毎年必要保障額は逓減する、ということを認識して下さい。

それではニッセイやライフネット生命など「10年更新」を推奨する保険会社は、どのようにこの「必要保障額」に付保するのか見てみます。

必要保障2.bmp

無理矢理三角形の範囲を四角形でカバーしようとするために、余分な保障が発生しています。
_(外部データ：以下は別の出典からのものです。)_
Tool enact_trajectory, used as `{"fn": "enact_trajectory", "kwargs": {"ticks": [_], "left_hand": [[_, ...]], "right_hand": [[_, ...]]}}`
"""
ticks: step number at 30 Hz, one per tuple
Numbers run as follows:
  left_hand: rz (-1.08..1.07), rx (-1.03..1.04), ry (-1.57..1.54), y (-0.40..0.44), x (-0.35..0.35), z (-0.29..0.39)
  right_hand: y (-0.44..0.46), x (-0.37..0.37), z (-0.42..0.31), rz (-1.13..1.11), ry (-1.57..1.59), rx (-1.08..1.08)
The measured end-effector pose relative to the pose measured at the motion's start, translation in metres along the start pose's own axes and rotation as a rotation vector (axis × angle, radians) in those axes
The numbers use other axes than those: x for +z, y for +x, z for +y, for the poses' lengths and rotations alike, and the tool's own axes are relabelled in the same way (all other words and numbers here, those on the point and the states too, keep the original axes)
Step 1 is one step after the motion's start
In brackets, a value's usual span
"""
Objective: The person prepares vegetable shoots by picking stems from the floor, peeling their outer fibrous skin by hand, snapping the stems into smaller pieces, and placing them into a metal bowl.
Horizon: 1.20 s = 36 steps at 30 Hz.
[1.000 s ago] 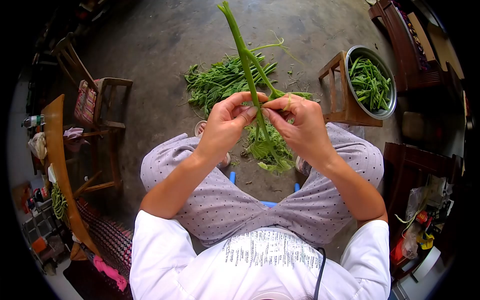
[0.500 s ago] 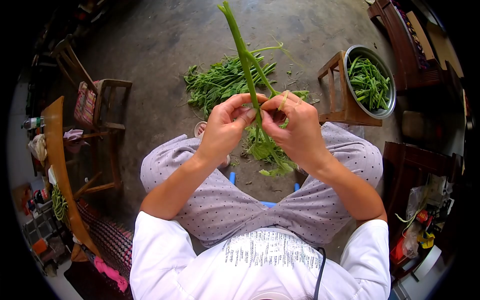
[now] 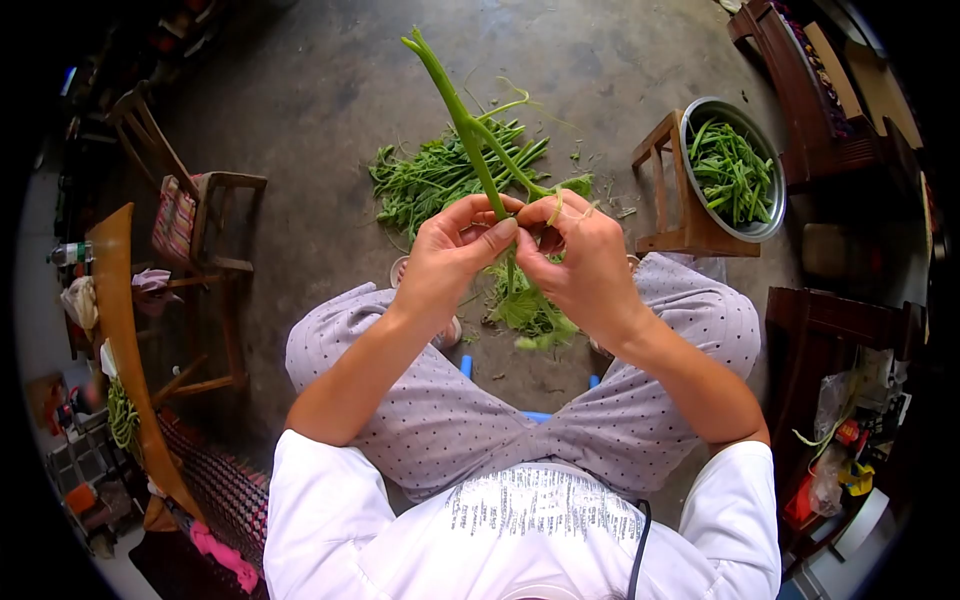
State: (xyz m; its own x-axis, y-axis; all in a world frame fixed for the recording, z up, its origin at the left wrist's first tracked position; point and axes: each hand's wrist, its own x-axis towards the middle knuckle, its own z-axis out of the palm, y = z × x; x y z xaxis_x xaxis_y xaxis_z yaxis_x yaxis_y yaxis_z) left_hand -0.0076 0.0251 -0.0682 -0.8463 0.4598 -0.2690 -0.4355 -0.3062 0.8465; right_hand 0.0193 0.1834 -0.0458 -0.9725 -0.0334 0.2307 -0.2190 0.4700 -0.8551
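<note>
Left grip [image 3: 452, 252] and right grip [image 3: 582, 262] — both pinched closed on one green stalk [image 3: 468, 128].

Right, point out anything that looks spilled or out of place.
Green scraps lie strewn on the concrete floor, apart from the heap of leafy stems, so they look dropped. A thin yellowish strand also clings across the right hand. Nothing looks tipped over.

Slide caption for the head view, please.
Both hands at a green stem, a basin of greens off to the right.
</note>
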Motion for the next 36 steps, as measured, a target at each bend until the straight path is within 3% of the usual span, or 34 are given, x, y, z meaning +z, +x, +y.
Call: {"fn": "enact_trajectory", "kwargs": {"ticks": [6, 8, 9, 11, 13, 16, 20, 23, 28, 30, 35, 36], "left_hand": [[0.084, -0.031, 0.043, -0.002, 0.004, 0.002], [0.051, -0.029, 0.047, -0.002, 0.003, 0.001], [0.021, -0.028, 0.051, -0.002, 0.003, 0.000], [0.022, -0.047, 0.050, -0.002, 0.001, -0.001], [0.021, -0.068, 0.048, -0.002, 0.000, -0.002], [0.020, -0.112, 0.113, -0.003, 0.000, -0.002], [-0.059, -0.159, 0.169, -0.005, 0.001, -0.004], [-0.089, -0.164, 0.195, -0.005, 0.000, 0.002], [-0.104, -0.232, 0.281, -0.008, -0.002, 0.011], [-0.102, -0.241, 0.257, -0.009, -0.001, 0.009], [-0.004, -0.258, 0.075, -0.006, -0.013, 0.011], [0.019, -0.226, 0.037, -0.004, -0.014, 0.011]], "right_hand": [[0.008, -0.007, 0.003, 0.077, 0.030, 0.037], [0.012, -0.013, 0.009, -0.010, 0.305, 0.267], [0.013, -0.015, 0.011, -0.008, 0.306, 0.265], [0.017, -0.019, 0.017, -0.054, 0.660, 0.363], [0.022, -0.028, 0.016, -0.119, 0.658, 0.385], [0.031, -0.036, 0.026, -0.204, 1.310, 0.454], [0.045, -0.050, 0.041, -0.087, 1.440, 0.315], [0.055, -0.062, 0.042, 0.056, 1.353, 0.233], [0.075, -0.071, 0.058, 0.135, 1.363, 0.220], [0.085, -0.094, 0.067, 0.379, 1.391, 0.245], [0.064, -0.102, 0.052, 0.144, 1.422, 0.232], [0.054, -0.095, 0.041, -0.005, 1.336, 0.203]]}}
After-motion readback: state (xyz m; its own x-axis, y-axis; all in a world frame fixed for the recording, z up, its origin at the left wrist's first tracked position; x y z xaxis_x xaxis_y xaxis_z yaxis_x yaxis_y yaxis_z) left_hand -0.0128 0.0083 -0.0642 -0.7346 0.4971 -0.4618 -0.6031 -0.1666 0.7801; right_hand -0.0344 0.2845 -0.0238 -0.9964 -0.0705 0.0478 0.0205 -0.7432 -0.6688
(青い線の四角形が10年更新での保障)
なぜかニッセイとライフネット生命は頑なに四角い10年更新の販売にこだわり、お客様に不利益をもたらしています。

PCを売ることに例えると、いまどきほとんど使わない(若い衆は知らない)FDドライブ付のものを「いつか必要なときがくるかもしれませんから」とその分の料金を上乗せして販売しているようなものです。

それではどのぐらい無駄でコスト高になるのか見てみます。
毎年逓減する生活費に絞り、実際の商品で比較してみます。

男性30歳で60歳まで毎年15万円の生活費を確保するケースでも試算です。


・10年更新定期保険:ライフネット生命「かぞくへの保険」(黒線)

・収入保障保険:オリックス生命「KEEP」                  

10年更新と収入保障.bmp

どうでしょう。
「10年更新」でメリットは「余計」な保障がついてくる、というだけでかなりコスト高です。
これを見て「10年更新」に加入する人がいるなら手を挙げて下さい。

更に言えば、ニッセイについては「10年更新」の保険料はほぼ2倍ほどになるようですし(ライフネット生命では「保険料を半分にした」と威張っています)、被保険者が非喫煙健康体であれば割引がある他社(NKSJひまわり生命やソニー生命)を使えばもっと保険料は安くなります。

結論としては、「ネットだから保険料は安い」「リーディングカンパニーだから大丈夫」という売り文句でお客様を思考停止に陥れて、不当に余分な保障を高いコストで販売しているのがニッセイとライフネット生命である、というのは言いすぎでしょうか?

「収入保障保険」は、まともな保険会社、代理店にとって扶養家族を抱える世帯主の保障を合理的に提供できる商品である、と認識しており、その販売を推奨しています。

翻って、ニッセイとライフネット生命におきましては、そんなこと全く知らん顔で「収入保障タイプ」をはじまから持たず、その事実を悟られないようにお客様を「思考停止」状態にして生命保険を販売している共通点がある、というわけです。